Cameroon art, especially the numerous secret society masks, stylistically combines the naturalistic vigor of the Yoruba with the dramatic intensity of southeast Nigeria. Tribal styles however have an over-all homogeneity in their preference for the interpretational human and animal forms as rhythmic patterns of large-scale expanding shapes, each of which is separated by defining and penetrating grooves. The effect is a dramatic and dynamic expressiveness resulting from the tensions and interactions of these purely sculptural shapes. This is intensified by a rough-textured surface, the consequence of a vigorous technique in which little attention is paid to elaboration or refinement of forms or details.

The Art of Central Africa

Many strong and unique tribal styles developed in Central Africa, which embraces largely the vast watersheds of the Congo-Ubangi and Ogowe rivers. Common to much of this art area is the interpretation of natural forms and features by acutely stylized shapes and patterns which, although derived from, are distinctly unlike their life prototypes. This is readily seen in the head shapes of Basonge and Bena Lulua figures and in the facial features of Bayaka and Bakete masks ; while it reaches the point of near abstraction in the brass and copper figures of the Bakota.
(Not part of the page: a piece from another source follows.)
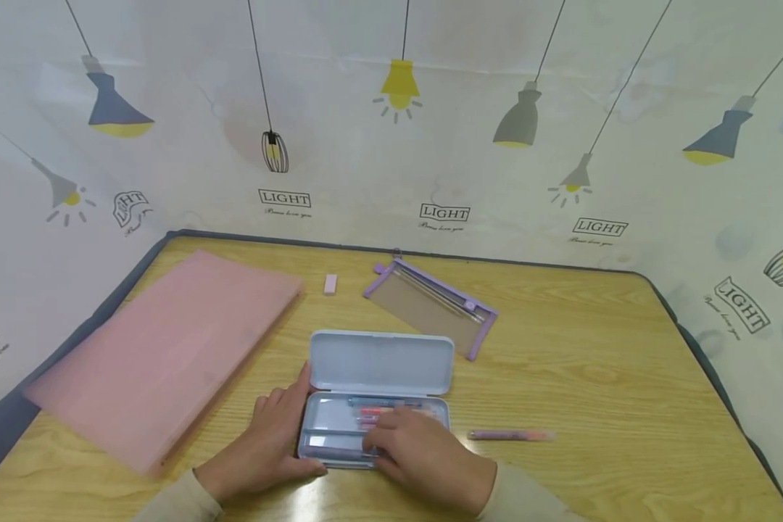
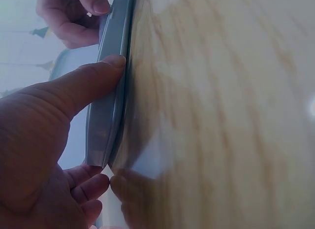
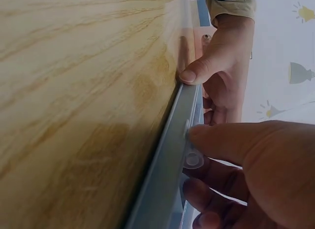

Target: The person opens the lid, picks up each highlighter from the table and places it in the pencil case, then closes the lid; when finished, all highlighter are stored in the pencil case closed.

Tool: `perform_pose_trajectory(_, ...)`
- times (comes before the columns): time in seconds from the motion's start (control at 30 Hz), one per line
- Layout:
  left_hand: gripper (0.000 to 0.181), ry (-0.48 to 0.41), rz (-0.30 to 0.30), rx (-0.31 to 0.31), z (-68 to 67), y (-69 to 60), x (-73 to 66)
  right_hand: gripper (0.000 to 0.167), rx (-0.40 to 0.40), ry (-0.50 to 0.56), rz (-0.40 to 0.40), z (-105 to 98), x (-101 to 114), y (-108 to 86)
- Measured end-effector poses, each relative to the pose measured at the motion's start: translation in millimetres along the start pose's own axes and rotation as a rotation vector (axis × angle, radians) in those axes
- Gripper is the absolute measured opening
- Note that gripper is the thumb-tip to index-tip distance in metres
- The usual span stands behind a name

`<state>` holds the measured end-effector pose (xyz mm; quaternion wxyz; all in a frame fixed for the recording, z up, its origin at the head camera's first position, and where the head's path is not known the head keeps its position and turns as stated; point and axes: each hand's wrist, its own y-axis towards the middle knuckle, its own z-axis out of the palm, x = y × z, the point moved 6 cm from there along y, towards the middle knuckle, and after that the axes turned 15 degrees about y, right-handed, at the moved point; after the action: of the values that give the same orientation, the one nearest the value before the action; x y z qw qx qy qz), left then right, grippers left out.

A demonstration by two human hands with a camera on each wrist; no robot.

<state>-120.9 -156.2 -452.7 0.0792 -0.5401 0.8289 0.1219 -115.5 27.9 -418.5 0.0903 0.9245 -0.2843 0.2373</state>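
Note:
A light blue pencil case (image 1: pixel 381 362) lies on the table with its lid raised. My left hand (image 1: pixel 270 431) grips the case's left end, the thumb (image 2: pixel 93 83) on the front wall and the fingers round the side. My right hand (image 1: pixel 424 449) reaches into the front compartment and pinches a purple pen (image 1: pixel 339 453) lying along it. The pen's clear round end (image 3: pixel 193 160) shows between thumb and fingers in the right wrist view. Several pens (image 1: pixel 372 412) in blue, pink and purple lie in the rear compartment, partly hidden by the right hand.
A purple and orange pen (image 1: pixel 510 435) lies right of the case. Behind it is a mesh zip pouch (image 1: pixel 424 301) with purple trim, and a small pink eraser (image 1: pixel 330 284). A large pink folder (image 1: pixel 176 355) covers the table's left side. A printed cloth (image 1: pixel 346 145) hangs behind.

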Motion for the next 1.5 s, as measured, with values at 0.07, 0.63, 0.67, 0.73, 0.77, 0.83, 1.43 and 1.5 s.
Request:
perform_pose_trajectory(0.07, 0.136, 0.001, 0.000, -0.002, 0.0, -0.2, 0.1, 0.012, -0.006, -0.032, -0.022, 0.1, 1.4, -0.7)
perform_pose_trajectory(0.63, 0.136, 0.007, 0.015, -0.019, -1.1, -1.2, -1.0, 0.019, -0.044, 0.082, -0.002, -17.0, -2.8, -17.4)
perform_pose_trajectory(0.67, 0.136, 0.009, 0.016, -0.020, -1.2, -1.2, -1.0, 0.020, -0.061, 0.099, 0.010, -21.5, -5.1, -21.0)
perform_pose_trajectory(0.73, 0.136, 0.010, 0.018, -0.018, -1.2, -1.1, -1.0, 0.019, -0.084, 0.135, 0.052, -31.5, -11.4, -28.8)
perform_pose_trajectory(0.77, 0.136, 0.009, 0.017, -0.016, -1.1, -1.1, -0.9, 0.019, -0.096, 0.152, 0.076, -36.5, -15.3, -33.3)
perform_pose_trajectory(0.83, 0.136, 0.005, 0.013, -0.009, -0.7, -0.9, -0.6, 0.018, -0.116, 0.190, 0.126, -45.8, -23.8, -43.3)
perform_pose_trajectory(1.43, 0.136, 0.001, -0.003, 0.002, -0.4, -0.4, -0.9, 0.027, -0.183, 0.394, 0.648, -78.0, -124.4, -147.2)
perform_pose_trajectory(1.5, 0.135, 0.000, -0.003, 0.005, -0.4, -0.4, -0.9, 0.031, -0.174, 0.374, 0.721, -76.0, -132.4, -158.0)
In many Central African styles, in fact, although the shapes are more closely allied to natural forms, a dramatic and aggressive expressiveness prevails. This is especially striking in polychromed masks and magic-working figures from the Congo region.
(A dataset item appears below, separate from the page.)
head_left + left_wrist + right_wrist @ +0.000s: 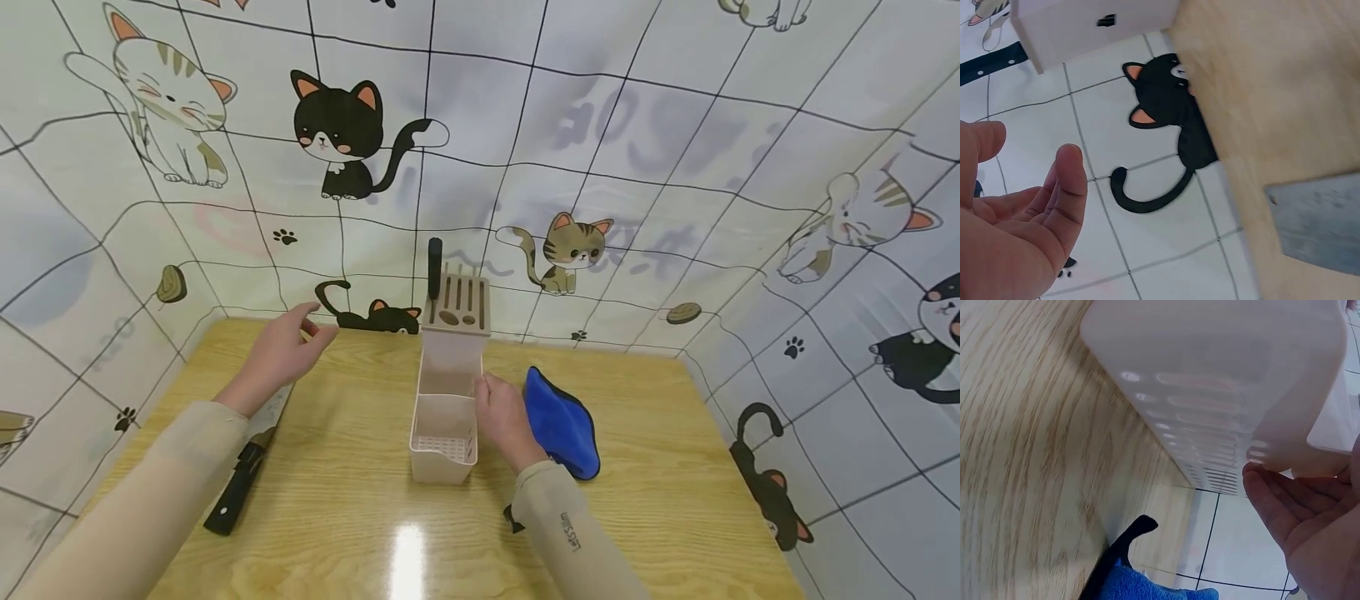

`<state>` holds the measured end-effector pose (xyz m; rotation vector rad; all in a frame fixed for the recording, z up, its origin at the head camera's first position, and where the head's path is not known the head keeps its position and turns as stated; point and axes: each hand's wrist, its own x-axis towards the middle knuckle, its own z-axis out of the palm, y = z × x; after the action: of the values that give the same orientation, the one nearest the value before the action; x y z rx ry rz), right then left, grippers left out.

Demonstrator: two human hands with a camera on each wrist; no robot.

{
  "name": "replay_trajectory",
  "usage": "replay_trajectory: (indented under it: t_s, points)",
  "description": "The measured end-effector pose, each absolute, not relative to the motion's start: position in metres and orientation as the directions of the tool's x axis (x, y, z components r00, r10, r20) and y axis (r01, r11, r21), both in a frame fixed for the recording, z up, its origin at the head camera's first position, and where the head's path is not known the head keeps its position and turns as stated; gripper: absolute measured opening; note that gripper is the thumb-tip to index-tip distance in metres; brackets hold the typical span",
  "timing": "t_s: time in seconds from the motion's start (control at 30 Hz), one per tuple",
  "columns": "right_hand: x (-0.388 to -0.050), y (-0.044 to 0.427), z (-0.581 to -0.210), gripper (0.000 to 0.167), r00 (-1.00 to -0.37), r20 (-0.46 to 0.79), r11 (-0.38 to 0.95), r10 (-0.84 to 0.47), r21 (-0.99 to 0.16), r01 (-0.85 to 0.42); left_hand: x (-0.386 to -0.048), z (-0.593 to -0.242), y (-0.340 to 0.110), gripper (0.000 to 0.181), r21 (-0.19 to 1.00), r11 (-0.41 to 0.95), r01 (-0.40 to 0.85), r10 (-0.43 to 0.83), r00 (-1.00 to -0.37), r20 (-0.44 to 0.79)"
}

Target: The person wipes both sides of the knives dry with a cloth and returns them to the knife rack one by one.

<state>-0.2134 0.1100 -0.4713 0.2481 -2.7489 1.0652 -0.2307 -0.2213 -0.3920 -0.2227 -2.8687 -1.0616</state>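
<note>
Knife holder stands on the wooden table, its side wall pinched by the right hand. One black-handled knife already occupies a top slot; the cleaver lies outside, near the left hand, which holds nothing, fingers loosely curved. Filling seems only partway along.

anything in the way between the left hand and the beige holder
Nothing visible: only bare tabletop separates the left hand from the holder. The cleaver lies by the left forearm, outside that gap, and the right hand is at the holder's far side.
</note>
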Motion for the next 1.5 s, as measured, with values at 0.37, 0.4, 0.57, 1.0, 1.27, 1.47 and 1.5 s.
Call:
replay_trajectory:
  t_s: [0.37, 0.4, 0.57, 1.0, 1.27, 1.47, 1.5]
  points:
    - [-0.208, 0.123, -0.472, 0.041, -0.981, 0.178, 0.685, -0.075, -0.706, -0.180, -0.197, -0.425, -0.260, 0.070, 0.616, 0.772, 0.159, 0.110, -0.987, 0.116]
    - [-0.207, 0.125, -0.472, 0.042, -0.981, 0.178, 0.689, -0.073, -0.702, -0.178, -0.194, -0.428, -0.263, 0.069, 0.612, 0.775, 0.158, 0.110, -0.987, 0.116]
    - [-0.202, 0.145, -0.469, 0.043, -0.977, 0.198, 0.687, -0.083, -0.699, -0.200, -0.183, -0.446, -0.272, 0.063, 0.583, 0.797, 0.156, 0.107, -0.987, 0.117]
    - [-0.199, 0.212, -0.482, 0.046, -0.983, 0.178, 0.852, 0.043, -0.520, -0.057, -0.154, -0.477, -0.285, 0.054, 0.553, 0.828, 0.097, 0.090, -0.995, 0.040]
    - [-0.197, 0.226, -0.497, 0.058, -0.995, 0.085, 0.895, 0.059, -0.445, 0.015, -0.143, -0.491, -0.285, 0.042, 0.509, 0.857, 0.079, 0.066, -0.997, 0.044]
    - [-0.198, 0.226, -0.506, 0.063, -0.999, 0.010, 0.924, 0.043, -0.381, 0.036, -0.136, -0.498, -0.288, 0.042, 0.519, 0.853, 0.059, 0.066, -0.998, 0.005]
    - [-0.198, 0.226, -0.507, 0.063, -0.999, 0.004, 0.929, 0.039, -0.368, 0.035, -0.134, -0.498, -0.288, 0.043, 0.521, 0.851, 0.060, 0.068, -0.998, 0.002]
The vigorous and diverse sculpture of Africa is, with few exceptions, represented by examples from the 19th and 20th centuries. Among the notable exceptions are the Benin bronzes made before the 15th century, and the If e bronze and terra-cotta heads probably of an earlier date. It seems likely that future archaeological and ethnological investigations will contribute appreciably to the establishment of chronological depths, if not actual dates for much of the sculpture of this area.

African Mural Art

In the south and central parts of Africa examples of ancient rock engravings and paintings appear in caves and shelters. These are ascribed to small-statured nonid people, the Bushmen, and date from the 19th century to thousands of years before the Christian era. Many represent isolated animals by a simplified naturalism comparable to the animal interpretations in the caves of southwestern Europe ; while others depict stylized human figure compositions similar to the prehistoric art of eastern Spain. As in European cave art, colors range from simple red or black monochromes to fine polychromy ; and examples of superimposed figures indicate that some surfaces were used over and over again. This mural art is unrelated to the historical sculpture of Africa and, although not as ancient, is aesthetically close to European prehistoric art.